死の淵からよみがえり、鬼の力を手に入れた少年の“やりとげたい”こと

 物語は悲劇から始まる。トラック運転手の父と平凡な主婦の母と暮らしていた主人公の高校生・川嶋マサトは、ある夜彼が寝ている間に母親を殺されてしまう。犯人もその動機も痕跡も不明で、警察の捜査も難航する。そんななか、マサトはチンピラに襲われて重傷を負う。

 母に続いて命を落としかけるマサト。その前に突如として“鬼”の豪鬼が現れる。彼の命の残り時間がほとんどない状況で、豪鬼は取引を迫る。

 それは、理不尽な死を受け入れて天国へ行くのではなく、鬼である自分に魂を売って生き、鬼の力を手に入れるという取引であった。ただ、そこには絶対のルールがあるのだが。
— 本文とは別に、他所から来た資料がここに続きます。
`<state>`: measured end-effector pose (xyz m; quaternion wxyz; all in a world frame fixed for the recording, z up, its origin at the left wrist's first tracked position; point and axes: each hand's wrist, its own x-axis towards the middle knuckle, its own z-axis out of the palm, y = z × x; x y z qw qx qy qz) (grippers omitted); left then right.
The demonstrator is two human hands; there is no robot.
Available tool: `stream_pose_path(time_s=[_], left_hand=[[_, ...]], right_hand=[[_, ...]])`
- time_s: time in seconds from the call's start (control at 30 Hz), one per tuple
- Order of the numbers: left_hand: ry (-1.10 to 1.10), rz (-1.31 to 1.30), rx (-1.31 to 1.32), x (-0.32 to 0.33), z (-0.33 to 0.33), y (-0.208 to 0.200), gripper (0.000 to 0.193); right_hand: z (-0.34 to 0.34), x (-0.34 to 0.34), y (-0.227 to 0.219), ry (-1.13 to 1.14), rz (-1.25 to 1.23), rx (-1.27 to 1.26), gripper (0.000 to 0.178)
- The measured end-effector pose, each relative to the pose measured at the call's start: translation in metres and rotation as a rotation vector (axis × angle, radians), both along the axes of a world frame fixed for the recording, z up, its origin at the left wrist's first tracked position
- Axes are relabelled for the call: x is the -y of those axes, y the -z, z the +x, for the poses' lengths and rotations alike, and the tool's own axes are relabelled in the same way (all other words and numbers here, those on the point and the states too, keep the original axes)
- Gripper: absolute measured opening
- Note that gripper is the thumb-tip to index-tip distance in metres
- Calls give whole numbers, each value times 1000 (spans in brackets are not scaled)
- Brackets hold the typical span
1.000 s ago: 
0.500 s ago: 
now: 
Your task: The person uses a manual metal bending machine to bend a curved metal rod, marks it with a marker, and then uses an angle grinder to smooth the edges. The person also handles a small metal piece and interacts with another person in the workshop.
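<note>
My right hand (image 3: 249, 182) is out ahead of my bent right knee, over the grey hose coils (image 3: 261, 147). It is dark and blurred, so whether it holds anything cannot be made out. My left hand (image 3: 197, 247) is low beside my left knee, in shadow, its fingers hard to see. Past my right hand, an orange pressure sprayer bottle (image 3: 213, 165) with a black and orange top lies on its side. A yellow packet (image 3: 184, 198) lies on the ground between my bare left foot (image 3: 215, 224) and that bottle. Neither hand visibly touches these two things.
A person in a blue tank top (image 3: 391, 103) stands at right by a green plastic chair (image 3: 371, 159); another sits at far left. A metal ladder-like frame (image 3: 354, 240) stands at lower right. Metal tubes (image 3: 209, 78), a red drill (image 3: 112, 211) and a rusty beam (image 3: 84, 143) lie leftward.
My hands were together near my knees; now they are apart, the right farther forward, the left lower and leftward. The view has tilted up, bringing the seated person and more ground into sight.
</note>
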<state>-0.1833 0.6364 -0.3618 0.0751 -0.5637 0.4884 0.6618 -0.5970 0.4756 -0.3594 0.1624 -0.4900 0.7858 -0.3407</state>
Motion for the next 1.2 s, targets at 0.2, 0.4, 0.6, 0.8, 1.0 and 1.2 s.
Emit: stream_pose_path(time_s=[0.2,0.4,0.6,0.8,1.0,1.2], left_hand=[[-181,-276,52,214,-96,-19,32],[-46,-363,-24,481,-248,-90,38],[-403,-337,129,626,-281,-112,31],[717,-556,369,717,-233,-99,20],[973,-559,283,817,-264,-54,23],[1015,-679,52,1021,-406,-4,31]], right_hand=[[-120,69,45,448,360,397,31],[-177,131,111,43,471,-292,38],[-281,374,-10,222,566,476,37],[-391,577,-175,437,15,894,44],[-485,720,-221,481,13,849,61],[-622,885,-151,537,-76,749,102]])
 かくして、マサトは豪鬼に魂を売り、生きることを選択する。驚異的な回復力や動体視力という「属性」を手に入れた彼は、自分の手で母の命を奪った犯人を捕らえて裁きをくだしたいと、復讐を誓うのだった――。

 ここまで読んで、あなたは本作を「チートな力を得た少年の成長と戦いを描く王道バトルマンガ」だと“たか”を括るかもしれない。だが、読み味はけして甘くはない。

 魂を売って力を得る取引に設定されている絶対のルール、それは「鬼に魂を売った者は死んだときに地獄に堕ちる」ということだ。この世界には天国も存在するというのに、その権利を放棄するしかない残酷な定めである。自分がもしマサトのように死にかけたとしても、鬼の誘いに乗るだろうか、と考えさせられた。

覚悟を決めた人間のアツくビターなバトルマンガ、復讐の先に待つ結末とは

 マサトの住む「鬼門街」には多くの鬼たちがやって来ていた(その理由は天国と地獄のバランスが影響しているのだがここではネタバレを避けて説明しない)。そんな鬼に魂を売った人間たちがマサトの前に現れる。彼らのなかには鬼の力をもてあまし、暴れたり犯罪に走ったりする者もいれば、マサトのように「やりとげたいこと」のために地獄行きの運命を受け入れた人間もいる。


 鬼との契約者たちの死にざまは非常に壮絶だ。地獄から鬼たちがやってきて群がり、掴み、噛みつき、体を食いちぎって地の底へ引きずり込み、沈んでいく……。マサトでなくても思わず息を呑む。

 ただ、このシーンは悪趣味やグロテスクさの強調などではなく、悪人も善人も、鬼に魂を売った全ての者に等しく訪れる最期であり、マサトはこれを目の当たりにして自分の運命を理解するのだ。契約者たちは最後は地獄へ堕ちるという運命、その断ち切れない鎖に縛られることで超常的な力を発揮する。鬼にはそれぞれ異能力があり、魂を売った人間はその能力をつかえるようになる。マサトは、母のかたきを探すうちに契約者たちと対峙し、犯罪に手を染める人間と戦う。

 マサトの豪鬼から得た超人的な動体視力、身体能力を生かしたバトルは、迫力満点だし強い感情も描かれておりグッとくる。

 鬼の能力はさまざまだ。触れた相手の思いを読み取れる能力、遥か遠くの声や会話を聞き取れる“地獄耳”などがあり、粗暴さが増幅されるだけの場合もある。鬼はただ契約して能力を使わせるだけ、悪事を行うのはあくまで人間なのだ……。

 鬼から圧倒的な脚力を手に入れ、跳び、走り戦う「大倉」。死の一歩手前の人間も細胞レベルから回復させられる、高校で最強だと恐れられている不良の「広瀬」。彼らのバトルも見応えがあるので注目してほしい。

 そこには各々の戦う理由や過去の行いも描かれており、単純にスカッとする展開にはならない。切なさを感じ、やるせない気持ちになることもある。本作は、覚悟を決めた人間のアツくビターなバトルマンガなのである。

 はたしてマサトは復讐をやりとげられるのだろうか。15巻まである第1部は、マサトの父・勝臣が、自身の過去にかかわる謎の男に襲撃されるところで終わっており、7月14日に発売された第2部『鬼門街KARMA』11巻では、勝臣は昏睡状態のままで、鬼と契約した者同士が戦うゲーム「カルマ」が進行している。

 鬼の力を私欲ではなく、母や父へ想いのためだけに使うマサト。彼について豪鬼はこう呟く。

コイツのような人間を今まで見た事がない
単純に興味が湧いたんだよ
コイツが迎える結末はいったいどんなものなのかがな………!!

 読んでいる私たちもまた、豪鬼と同じことを思うはずだ。

 魂を売って復讐に何もかも費やしてきた少年は、本懐を遂げ笑って最期の時を迎えるのだろうか。それともまた別の終わりが待っているのだろうか。